Exact copies of the lines below, from the one with "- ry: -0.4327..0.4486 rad" up to and including the one with "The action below", are what this calls for; leave out pictures.

□ □ □ □

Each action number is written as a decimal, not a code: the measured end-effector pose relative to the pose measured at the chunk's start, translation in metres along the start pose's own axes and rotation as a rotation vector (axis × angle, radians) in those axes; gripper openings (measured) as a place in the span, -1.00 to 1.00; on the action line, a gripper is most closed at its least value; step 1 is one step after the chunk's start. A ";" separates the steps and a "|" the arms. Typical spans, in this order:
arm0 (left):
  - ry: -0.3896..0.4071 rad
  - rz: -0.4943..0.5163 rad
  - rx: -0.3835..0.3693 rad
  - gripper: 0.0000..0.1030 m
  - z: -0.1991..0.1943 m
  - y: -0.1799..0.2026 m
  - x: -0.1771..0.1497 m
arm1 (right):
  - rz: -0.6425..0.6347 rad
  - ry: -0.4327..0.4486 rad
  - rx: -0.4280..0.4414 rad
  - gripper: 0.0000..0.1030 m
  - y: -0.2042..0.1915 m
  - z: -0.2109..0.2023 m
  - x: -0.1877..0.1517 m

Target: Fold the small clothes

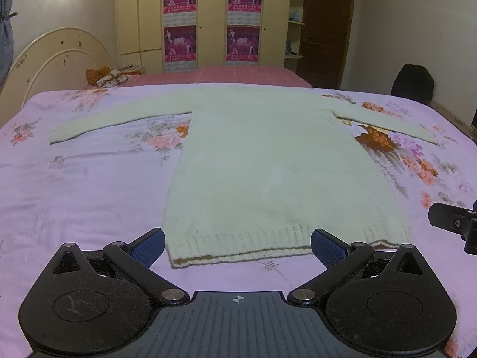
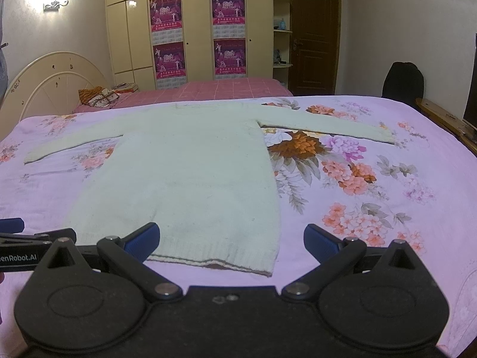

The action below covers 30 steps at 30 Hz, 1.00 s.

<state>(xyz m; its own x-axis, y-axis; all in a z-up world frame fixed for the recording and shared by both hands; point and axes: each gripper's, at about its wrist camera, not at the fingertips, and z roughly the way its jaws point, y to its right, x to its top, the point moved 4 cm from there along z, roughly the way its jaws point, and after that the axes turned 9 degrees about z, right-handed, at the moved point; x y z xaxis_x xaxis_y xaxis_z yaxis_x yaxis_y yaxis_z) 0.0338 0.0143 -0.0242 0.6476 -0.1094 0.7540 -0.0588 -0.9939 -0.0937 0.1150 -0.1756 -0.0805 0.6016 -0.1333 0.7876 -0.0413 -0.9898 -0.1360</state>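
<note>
Cream sweater (image 1: 268, 161) lies flat on the floral bedsheet (image 1: 83, 185), sleeves out. Left gripper (image 1: 237, 246) and right gripper (image 2: 232, 240) both spread wide at its hem. Only the right view catches "enRobot.AI" lettering.

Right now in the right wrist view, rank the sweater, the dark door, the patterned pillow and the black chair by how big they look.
1. Sweater, nearest, so inflated.
2. Dark door.
3. Black chair.
4. Patterned pillow.

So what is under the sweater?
The sweater lies flat on a floral sheet. The sheet shows all around it; the part beneath is covered, so anything there cannot be seen.
</note>
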 end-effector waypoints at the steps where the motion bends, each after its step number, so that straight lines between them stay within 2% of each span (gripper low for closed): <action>1: -0.001 0.000 0.001 1.00 0.000 0.000 0.000 | 0.000 -0.001 -0.001 0.99 -0.001 0.000 0.000; 30: -0.005 0.003 0.009 1.00 0.006 0.001 -0.002 | 0.009 -0.010 -0.005 0.99 0.001 0.004 0.000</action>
<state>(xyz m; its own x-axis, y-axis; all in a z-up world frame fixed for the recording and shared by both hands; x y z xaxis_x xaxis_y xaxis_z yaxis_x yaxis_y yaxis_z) 0.0375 0.0137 -0.0296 0.6512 -0.1125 0.7505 -0.0545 -0.9933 -0.1017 0.1182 -0.1761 -0.0835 0.6090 -0.1415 0.7805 -0.0507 -0.9889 -0.1397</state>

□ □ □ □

## [ANSWER SECTION]
  - ry: -0.4327..0.4486 rad
  - rx: -0.4280..0.4414 rad
  - gripper: 0.0000..0.1030 m
  - y: -0.2042..0.1915 m
  - z: -0.2109..0.2023 m
  - x: -0.1877..0.1517 m

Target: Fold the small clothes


The action below covers 30 steps at 30 Hz, 1.00 s.

This response is now finished.